Johann Christian Suess was probably the last soldier to be executed directly in the Mürwik special area. Cases after that were at least not known. The high command of the Navy in Meierwik (in the special area Mürwik) confirmed death sentences in northern Germany and Norway until May 15, 1945, with the subsequent demand that they be carried out. Only on the day in question did the high command announce that death sentences, corporal punishment and the mere use of German weapons were prohibited on the basis of an order from the British occupying forces . After that, some members of the Wehrmacht in the Angelner hinterland still believed that they would have to continue to maintain “naval breeding” by means of shootings. From May 22nd, the shooting of Hugo Standte by members of the Navy near Grundhof is known. The formal dissolution of the naval war courts in Schleswig-Holstein finally took place on May 31, 1945.

In early 1952, the registry office in Flensburg accidentally learned that the bodies of executed German soldiers were in Mürwik. Suss was then exhumed and buried in the Friedenshügel cemetery together with Corporal Karl-Heinz Freudenthal , Günther Kaellander and Willi Albrecht , who had been executed a few days earlier . After the burial, the registry office informed the German Office (WASt) , which in turn informed Johann Suss's parents about the execution of their son in December 1952.

When the date of the execution was noticed during a routine inspection of the Berlin Wehrmacht processing center in December 1964, Johann Suss's file was handed over to the central office for the prosecution of Nazi crimes in Ludwigsburg.
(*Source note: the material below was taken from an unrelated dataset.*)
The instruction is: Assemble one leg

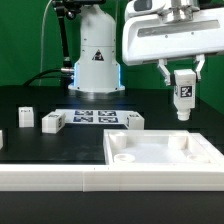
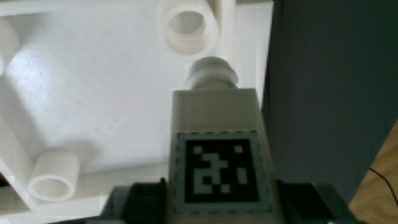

From there, the public prosecutor's office in Flensburg was called in, which in 1965 initiated an investigation against Rogge. Rogge appealed to his task to maintain “discipline and order” and to “avoid military disintegration”. The case against him was ultimately dropped.

Individual evidence

  1. S. Currently shot . In: Der Spiegel . No. 28 , 1965, p. 30th f . ( online ).
  2. Gerhard Mauz : You don't just sign something like that . In: Der Spiegel . No. 43 , 1965, p. 69 f . ( online ).
  3. Gerhard Paul, Broder Schwensen (Ed.): May '45. End of the war in Flensburg. Flensburg 2015, p. 109 f.
  4. Gerhard Paul, Broder Schwensen (Ed.): May '45. End of the war in Flensburg. Flensburg 2015, p. 110.
  5. ^ Jörg Hillmann: Rogge, Bernhard . In: "New German Biography" (NDB). Vol. 21, Duncker & Humblot, Berlin 2003, pp. 755 f.